人新世を生き残る道2023年12月17日 22:22

かれこれ3週間ほど前に放送されたETV特集「人新世 ある村にて」を録画で観ました。1950年代以降の地質にそれまでにはなかった人類による環境への新しい影響が現れ始めたことを指して、地学上の大きな時代区分として近年注目されている「人新世」ですが、その具体的な実態をインドネシアの寒村に取材しています。先進諸国から運ばれた膨大な量の廃棄プラスチックの一部を、地表で乾燥させる“プラスチック農家”、それを木材に代わる燃料として使う「揚げ豆腐」の工場、大量生産・大量消費の資本経済が生み出した最終処分地の一例です。ダイオキシンを多量に含む煤煙はもちろんのこと、地球環境全体にもつながるマイクロプラスチックの外気放出が問題になっています。
 あらゆるものが多種多様に作られ、大量に運ばれ、さまざまな業態の店頭に並ぶ風景がごく当たり前の日常になりました。物流の危機を伝える「2024年問題」で騒ぎながら、一方ではブラックマンデーがどうのこうのという広告がネットにも目立ちました。しかし、拝金主義のなれの果てのような大量消費社会はいずれ破綻するでしょう。
 現在、私のような本以外の物をあまり買わない少数者は“金儲け”のターゲットとして認識されません。“経済合理性”とも隔絶した存在で、外国人への日本語学習支援の傍ら、時には見えないモノを観るために芸能のライブに通うような一老人の存在など、社会に何の影響も及ぼさないことは事実です。

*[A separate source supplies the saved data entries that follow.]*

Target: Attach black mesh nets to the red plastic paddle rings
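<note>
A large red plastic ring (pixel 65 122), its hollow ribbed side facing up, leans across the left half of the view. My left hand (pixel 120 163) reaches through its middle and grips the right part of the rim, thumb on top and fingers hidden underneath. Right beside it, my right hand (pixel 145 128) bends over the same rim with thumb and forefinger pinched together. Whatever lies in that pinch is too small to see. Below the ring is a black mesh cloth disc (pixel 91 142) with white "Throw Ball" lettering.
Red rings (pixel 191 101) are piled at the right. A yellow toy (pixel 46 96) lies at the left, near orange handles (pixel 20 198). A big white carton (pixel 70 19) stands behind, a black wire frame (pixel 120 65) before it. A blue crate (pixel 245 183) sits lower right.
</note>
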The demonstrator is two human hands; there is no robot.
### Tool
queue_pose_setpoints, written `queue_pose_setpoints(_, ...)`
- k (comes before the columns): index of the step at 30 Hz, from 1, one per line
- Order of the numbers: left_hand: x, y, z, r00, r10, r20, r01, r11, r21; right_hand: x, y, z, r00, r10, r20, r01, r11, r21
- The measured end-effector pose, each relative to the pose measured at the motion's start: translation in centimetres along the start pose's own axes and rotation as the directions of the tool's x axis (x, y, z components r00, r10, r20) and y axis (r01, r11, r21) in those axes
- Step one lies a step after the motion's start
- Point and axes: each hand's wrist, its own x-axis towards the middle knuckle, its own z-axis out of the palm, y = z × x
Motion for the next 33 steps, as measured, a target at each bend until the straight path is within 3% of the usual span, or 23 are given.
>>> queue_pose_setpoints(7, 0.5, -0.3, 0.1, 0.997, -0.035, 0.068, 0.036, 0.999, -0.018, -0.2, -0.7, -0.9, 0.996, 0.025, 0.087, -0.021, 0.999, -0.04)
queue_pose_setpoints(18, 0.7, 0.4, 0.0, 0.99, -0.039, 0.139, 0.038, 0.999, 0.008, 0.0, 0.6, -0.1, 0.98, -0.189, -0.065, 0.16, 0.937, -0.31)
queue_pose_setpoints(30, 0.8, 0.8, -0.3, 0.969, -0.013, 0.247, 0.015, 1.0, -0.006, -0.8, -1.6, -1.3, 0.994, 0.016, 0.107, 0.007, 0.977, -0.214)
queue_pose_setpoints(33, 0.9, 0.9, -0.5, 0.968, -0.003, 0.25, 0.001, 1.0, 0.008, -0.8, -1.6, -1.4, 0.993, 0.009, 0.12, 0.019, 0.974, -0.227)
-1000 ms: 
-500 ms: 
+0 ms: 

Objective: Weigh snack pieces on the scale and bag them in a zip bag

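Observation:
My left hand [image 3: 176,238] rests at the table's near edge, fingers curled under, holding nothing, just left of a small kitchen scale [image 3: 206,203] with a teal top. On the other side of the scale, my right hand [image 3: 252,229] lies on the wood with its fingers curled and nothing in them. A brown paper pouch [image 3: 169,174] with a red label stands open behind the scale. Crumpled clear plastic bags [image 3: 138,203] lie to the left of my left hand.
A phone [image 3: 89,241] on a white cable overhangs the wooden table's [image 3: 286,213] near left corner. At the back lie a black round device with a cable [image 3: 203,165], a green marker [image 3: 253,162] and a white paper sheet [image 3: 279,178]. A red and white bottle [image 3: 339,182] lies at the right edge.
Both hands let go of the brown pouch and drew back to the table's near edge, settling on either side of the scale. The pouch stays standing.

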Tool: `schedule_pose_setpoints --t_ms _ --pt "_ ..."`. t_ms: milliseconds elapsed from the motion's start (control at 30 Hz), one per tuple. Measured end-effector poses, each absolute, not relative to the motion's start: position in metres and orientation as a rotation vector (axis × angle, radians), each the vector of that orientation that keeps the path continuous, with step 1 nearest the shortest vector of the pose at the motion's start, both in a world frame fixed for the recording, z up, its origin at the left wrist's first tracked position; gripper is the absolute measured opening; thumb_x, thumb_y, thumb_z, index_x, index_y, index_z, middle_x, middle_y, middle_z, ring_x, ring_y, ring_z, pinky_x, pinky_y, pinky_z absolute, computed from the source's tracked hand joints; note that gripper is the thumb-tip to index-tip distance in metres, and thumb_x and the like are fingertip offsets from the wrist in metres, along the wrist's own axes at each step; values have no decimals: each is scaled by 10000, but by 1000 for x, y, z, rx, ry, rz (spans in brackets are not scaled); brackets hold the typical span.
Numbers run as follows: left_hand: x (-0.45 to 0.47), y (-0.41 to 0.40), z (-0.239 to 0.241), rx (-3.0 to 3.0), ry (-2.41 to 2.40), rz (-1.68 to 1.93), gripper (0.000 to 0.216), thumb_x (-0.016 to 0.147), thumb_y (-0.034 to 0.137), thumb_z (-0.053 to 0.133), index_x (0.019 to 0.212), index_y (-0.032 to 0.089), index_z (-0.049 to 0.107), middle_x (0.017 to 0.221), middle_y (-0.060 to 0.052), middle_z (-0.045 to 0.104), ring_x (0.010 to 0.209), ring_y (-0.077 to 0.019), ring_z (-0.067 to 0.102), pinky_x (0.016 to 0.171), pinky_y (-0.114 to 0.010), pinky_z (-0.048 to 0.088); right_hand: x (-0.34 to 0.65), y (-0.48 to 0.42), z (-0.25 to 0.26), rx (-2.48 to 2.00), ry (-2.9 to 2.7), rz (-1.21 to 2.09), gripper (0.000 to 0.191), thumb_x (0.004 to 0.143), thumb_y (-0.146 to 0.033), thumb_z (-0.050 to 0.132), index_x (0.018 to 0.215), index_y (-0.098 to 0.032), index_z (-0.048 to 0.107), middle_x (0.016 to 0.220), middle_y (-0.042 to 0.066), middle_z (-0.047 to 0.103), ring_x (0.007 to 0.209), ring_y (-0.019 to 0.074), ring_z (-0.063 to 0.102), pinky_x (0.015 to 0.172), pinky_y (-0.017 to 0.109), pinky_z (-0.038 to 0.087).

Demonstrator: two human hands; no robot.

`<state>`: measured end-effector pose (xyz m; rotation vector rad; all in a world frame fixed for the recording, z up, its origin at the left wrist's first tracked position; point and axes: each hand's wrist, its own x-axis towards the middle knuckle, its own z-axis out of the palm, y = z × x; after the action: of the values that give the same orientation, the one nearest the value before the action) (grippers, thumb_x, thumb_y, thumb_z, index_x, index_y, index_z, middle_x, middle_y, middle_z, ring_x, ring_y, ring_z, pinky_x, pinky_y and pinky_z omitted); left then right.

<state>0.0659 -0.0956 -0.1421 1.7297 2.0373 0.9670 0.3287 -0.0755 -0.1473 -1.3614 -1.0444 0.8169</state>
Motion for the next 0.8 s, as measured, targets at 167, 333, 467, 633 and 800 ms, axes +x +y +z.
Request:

 それだからこそ「万博」などという絵空事とは全く関係のない、地域でのささやかな集まりと、そこでのわずかな買い物こそが重要です。何も生み出さない人間がいうのもどうかと思いますが、地産地消という経済活動が、日本人が生き残るための現時点で最も現実的な解の一つだと言えるのかもしれません。